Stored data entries
[Start of section]

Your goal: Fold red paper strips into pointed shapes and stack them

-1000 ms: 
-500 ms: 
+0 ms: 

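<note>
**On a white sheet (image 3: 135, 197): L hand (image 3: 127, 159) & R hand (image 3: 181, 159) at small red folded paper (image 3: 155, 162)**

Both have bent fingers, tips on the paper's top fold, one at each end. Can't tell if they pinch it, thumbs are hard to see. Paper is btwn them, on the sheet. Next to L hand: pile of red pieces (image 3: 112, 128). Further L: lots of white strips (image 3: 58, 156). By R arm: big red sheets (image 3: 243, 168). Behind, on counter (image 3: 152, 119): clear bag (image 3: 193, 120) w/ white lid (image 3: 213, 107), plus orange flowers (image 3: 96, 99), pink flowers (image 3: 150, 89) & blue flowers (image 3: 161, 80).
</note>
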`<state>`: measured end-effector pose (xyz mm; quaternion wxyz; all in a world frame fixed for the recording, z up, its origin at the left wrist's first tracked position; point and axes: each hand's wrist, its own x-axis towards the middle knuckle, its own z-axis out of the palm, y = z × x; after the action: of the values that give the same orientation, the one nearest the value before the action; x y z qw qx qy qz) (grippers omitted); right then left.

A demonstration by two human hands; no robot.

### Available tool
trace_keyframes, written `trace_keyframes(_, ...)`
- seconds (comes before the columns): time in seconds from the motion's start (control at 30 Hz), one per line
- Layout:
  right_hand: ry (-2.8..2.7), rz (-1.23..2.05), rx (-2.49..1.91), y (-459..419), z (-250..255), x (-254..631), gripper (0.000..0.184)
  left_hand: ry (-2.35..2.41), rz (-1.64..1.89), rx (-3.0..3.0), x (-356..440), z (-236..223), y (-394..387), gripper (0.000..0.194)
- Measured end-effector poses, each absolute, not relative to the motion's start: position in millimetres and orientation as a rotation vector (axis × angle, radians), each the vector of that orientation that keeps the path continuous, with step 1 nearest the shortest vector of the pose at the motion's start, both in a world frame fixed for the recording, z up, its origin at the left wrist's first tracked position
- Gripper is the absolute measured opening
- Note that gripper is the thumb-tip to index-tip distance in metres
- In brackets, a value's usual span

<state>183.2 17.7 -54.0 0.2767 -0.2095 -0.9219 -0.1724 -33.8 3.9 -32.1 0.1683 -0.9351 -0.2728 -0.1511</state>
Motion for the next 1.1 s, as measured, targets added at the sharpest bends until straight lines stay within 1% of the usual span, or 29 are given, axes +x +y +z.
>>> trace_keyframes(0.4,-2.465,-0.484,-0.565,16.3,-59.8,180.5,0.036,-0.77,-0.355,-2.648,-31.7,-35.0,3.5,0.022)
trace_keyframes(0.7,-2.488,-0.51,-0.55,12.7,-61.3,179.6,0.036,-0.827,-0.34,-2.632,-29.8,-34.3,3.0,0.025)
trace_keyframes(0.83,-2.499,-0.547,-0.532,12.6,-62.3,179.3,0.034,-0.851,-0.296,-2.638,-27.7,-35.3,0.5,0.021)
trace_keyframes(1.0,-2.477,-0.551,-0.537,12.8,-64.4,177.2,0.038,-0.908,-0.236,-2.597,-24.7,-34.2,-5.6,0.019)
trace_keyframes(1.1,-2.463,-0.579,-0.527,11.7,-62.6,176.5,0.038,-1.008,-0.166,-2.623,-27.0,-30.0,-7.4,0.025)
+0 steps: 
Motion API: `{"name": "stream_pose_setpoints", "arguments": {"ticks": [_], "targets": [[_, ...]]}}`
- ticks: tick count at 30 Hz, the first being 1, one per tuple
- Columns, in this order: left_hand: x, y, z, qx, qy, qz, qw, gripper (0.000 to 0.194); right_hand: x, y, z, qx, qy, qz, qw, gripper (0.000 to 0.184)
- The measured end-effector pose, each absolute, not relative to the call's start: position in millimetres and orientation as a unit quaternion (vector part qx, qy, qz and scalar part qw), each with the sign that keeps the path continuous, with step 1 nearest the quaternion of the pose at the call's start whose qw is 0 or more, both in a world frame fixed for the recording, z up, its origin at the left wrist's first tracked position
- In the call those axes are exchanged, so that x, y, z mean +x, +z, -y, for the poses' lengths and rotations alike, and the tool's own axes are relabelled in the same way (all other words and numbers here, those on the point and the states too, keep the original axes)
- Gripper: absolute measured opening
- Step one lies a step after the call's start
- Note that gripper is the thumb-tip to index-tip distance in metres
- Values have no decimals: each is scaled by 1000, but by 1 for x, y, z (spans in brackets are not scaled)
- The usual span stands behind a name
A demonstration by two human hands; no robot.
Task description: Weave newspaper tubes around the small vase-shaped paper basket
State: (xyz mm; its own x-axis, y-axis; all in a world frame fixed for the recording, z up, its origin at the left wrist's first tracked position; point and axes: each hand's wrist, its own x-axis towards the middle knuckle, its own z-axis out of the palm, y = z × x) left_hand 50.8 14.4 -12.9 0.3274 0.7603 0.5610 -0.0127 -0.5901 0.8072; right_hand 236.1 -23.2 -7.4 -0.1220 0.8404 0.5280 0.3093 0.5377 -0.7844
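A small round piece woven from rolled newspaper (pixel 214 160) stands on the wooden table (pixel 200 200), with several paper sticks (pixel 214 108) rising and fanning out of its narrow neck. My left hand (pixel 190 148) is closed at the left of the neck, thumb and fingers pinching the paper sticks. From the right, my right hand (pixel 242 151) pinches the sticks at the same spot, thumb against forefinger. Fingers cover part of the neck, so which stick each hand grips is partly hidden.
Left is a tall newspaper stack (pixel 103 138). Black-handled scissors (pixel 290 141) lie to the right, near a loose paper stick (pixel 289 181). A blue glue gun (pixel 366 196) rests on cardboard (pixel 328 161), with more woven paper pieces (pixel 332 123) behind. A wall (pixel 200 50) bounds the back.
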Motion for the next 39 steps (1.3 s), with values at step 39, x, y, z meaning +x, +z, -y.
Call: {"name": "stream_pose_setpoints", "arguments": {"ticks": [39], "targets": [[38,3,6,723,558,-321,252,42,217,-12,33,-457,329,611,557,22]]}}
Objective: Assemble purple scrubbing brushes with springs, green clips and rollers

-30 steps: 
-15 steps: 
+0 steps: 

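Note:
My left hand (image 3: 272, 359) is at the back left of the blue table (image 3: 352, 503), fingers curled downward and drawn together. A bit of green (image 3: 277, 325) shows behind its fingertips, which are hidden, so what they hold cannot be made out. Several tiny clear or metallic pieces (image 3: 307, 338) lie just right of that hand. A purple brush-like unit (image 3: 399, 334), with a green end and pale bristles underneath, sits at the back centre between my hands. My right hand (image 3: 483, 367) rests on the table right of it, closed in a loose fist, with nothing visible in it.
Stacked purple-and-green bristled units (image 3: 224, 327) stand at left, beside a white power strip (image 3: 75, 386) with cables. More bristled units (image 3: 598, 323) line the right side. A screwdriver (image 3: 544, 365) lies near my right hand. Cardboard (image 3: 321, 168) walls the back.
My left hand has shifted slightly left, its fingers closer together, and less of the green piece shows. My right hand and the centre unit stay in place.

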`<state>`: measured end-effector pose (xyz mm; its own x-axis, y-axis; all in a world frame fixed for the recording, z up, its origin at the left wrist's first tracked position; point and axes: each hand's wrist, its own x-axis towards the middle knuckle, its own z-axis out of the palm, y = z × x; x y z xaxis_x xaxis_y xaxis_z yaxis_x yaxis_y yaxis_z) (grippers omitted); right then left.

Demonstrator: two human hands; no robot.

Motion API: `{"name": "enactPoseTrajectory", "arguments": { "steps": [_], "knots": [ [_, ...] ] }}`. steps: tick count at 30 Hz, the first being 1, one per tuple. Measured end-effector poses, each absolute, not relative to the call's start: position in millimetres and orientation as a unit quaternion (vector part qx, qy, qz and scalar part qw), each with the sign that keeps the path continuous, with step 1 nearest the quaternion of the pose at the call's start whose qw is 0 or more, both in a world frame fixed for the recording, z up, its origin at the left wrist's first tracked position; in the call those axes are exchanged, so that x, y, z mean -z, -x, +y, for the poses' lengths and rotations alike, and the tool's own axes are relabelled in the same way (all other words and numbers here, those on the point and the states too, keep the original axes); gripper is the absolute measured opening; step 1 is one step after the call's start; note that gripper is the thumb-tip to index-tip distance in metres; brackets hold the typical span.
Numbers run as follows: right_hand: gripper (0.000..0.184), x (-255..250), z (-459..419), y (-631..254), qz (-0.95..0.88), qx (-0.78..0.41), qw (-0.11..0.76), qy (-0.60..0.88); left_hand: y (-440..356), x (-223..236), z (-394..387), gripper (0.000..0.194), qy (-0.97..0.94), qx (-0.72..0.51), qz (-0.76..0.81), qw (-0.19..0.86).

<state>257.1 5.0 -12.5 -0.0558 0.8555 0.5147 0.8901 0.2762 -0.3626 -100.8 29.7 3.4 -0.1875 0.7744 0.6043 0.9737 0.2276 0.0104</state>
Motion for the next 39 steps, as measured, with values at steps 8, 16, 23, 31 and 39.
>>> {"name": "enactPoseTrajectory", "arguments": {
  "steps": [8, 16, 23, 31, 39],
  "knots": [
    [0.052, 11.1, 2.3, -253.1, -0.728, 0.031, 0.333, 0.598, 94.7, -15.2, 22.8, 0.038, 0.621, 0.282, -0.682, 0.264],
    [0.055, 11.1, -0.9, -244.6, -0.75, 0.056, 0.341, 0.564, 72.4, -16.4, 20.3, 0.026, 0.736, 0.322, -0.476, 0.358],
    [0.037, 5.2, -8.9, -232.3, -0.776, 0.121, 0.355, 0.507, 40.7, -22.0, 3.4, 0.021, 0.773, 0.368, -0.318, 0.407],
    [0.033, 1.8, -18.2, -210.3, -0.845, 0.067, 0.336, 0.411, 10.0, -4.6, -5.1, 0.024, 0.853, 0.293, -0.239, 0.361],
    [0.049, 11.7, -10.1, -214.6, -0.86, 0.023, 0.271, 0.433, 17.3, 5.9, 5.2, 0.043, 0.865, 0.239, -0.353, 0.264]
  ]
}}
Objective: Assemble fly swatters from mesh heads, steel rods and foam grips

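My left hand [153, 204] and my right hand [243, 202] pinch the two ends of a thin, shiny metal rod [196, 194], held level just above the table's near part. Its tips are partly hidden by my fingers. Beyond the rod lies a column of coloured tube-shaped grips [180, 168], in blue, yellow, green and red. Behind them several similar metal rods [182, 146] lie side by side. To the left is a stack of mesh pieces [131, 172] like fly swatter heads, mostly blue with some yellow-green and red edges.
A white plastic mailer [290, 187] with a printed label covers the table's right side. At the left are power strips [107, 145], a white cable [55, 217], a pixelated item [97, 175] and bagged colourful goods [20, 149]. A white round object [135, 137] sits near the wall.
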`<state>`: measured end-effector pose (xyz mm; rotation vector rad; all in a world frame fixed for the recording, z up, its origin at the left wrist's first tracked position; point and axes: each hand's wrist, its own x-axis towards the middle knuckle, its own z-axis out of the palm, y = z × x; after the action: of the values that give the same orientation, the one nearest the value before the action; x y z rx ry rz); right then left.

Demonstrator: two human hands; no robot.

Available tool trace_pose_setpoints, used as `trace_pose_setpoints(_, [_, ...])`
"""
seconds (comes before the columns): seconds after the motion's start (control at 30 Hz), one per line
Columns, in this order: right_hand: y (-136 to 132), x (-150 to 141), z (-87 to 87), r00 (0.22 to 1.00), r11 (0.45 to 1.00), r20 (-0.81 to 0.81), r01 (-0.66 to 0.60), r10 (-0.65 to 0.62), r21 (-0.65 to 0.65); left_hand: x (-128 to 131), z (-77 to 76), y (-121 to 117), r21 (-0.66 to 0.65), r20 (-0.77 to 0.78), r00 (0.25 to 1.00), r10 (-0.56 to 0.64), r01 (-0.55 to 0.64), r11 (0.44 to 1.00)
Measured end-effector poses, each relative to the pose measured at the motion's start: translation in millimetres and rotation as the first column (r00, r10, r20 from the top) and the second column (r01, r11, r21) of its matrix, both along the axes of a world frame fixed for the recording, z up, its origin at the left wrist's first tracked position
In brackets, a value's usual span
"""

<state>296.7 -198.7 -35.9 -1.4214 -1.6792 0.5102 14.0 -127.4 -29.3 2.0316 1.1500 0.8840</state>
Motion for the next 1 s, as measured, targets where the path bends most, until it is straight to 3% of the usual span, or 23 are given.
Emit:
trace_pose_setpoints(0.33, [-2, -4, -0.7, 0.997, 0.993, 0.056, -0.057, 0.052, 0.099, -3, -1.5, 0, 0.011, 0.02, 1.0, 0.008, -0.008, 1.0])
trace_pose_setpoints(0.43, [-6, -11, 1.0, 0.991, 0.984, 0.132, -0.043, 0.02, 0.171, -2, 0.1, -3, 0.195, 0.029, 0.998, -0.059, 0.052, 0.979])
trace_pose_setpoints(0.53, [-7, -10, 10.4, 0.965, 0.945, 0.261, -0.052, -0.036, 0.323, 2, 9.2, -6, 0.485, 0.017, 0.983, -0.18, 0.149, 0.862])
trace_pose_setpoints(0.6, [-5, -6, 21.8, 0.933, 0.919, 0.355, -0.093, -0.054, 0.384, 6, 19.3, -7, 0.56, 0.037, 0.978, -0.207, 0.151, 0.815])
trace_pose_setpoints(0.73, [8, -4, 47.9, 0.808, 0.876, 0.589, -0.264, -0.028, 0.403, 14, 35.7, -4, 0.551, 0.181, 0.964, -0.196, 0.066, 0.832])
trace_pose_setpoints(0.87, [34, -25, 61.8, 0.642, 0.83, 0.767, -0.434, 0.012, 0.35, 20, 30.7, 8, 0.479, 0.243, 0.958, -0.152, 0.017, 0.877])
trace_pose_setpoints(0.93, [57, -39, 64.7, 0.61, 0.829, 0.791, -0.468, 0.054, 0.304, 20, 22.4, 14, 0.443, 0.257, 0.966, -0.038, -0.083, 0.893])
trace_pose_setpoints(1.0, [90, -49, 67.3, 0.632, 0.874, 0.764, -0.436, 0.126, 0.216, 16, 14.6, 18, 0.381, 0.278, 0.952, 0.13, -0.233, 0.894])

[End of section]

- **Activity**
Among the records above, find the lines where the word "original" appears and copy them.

- **Solution for this task**
- In the call those axes are exchanged, so that x, y, z mean +x, +z, -y, for the poses' lengths and rotations alike, and the tool's own axes are relabelled in the same way (all other words and numbers here, those on the point and the states too, keep the original axes)
Motion API: `{"name": "enactPoseTrajectory", "arguments": { "steps": [_], "knots": [ [_, ...] ] }}`. steps: tick count at 30 Hz, the first being 1, one per tuple. Measured end-effector poses, each absolute, not relative to the call's start: position in millimetres and orientation as a unit quaternion (vector part qx, qy, qz and scalar part qw), each with the sign that keeps the path continuous, with step 1 nearest the quaternion of the pose at the call's start whose qw is 0 or more, both in a world frame fixed for the recording, z up, its origin at the left wrist's first tracked position; in the call those axes are exchanged, so that x, y, z mean -z, -x, +y, for the poses' lengths and rotations alike, and the tool's own axes are relabelled in the same way (all other words and numbers here, those on the point and the states too, keep the original axes); gripper is the absolute measured opening; step 1 is one step after the call's start; note that gripper is the thumb-tip to index-tip distance in metres; brackets hold the typical span.

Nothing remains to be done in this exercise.